*INFORMATION SUPPLIED*:

________________

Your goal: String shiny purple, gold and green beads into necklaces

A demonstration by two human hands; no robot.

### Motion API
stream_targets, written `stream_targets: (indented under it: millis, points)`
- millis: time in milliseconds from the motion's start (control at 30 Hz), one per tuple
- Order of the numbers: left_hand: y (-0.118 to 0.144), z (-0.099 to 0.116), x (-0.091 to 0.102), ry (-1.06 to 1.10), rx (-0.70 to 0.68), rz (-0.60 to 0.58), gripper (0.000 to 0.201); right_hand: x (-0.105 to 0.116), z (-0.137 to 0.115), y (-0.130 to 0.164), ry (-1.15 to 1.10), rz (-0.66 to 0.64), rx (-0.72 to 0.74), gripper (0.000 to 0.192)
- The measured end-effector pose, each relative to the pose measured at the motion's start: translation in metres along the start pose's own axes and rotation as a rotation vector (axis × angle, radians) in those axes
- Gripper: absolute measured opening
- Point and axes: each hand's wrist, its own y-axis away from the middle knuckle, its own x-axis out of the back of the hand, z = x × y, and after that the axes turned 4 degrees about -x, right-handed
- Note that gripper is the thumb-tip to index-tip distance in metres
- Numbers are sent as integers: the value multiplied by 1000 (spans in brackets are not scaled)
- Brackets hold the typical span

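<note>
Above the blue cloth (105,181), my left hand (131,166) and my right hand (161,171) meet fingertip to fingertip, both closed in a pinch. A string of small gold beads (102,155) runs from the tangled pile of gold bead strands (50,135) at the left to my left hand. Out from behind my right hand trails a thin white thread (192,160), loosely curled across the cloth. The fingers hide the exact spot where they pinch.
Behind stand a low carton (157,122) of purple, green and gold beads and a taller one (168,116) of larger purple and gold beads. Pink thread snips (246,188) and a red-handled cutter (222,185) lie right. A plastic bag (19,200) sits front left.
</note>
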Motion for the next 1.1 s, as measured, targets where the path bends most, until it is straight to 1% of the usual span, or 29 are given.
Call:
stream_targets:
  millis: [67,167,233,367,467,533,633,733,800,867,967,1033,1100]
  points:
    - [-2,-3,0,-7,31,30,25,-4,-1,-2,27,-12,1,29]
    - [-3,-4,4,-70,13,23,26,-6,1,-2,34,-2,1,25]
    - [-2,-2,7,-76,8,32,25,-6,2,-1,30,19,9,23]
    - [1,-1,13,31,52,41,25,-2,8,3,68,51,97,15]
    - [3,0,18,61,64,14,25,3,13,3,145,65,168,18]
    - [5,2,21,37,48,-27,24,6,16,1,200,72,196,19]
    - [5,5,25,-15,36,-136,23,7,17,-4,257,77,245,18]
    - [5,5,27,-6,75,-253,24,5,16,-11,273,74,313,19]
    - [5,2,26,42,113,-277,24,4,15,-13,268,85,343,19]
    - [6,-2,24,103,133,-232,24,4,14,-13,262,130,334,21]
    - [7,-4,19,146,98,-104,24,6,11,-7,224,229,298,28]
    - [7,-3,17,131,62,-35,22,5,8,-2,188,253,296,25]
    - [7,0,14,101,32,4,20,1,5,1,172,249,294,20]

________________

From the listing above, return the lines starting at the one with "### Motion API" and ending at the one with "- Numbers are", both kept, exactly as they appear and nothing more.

*EXERCISE RESPONSE*:
### Motion API
stream_targets, written `stream_targets: (indented under it: millis, points)`
- millis: time in milliseconds from the motion's start (control at 30 Hz), one per tuple
- Order of the numbers: left_hand: y (-0.118 to 0.144), z (-0.099 to 0.116), x (-0.091 to 0.102), ry (-1.06 to 1.10), rx (-0.70 to 0.68), rz (-0.60 to 0.58), gripper (0.000 to 0.201); right_hand: x (-0.105 to 0.116), z (-0.137 to 0.115), y (-0.130 to 0.164), ry (-1.15 to 1.10), rz (-0.66 to 0.64), rx (-0.72 to 0.74), gripper (0.000 to 0.192)
- The measured end-effector pose, each relative to the pose measured at the motion's start: translation in metres along the start pose's own axes and rotation as a rotation vector (axis × angle, radians) in those axes
- Gripper: absolute measured opening
- Point and axes: each hand's wrist, its own y-axis away from the middle knuckle, its own x-axis out of the back of the hand, z = x × y, and after that the axes turned 4 degrees about -x, right-handed
- Note that gripper is the thumb-tip to index-tip distance in metres
- Numbers are sent as integers: the value multiplied by 1000 (spans in brackets are not scaled)

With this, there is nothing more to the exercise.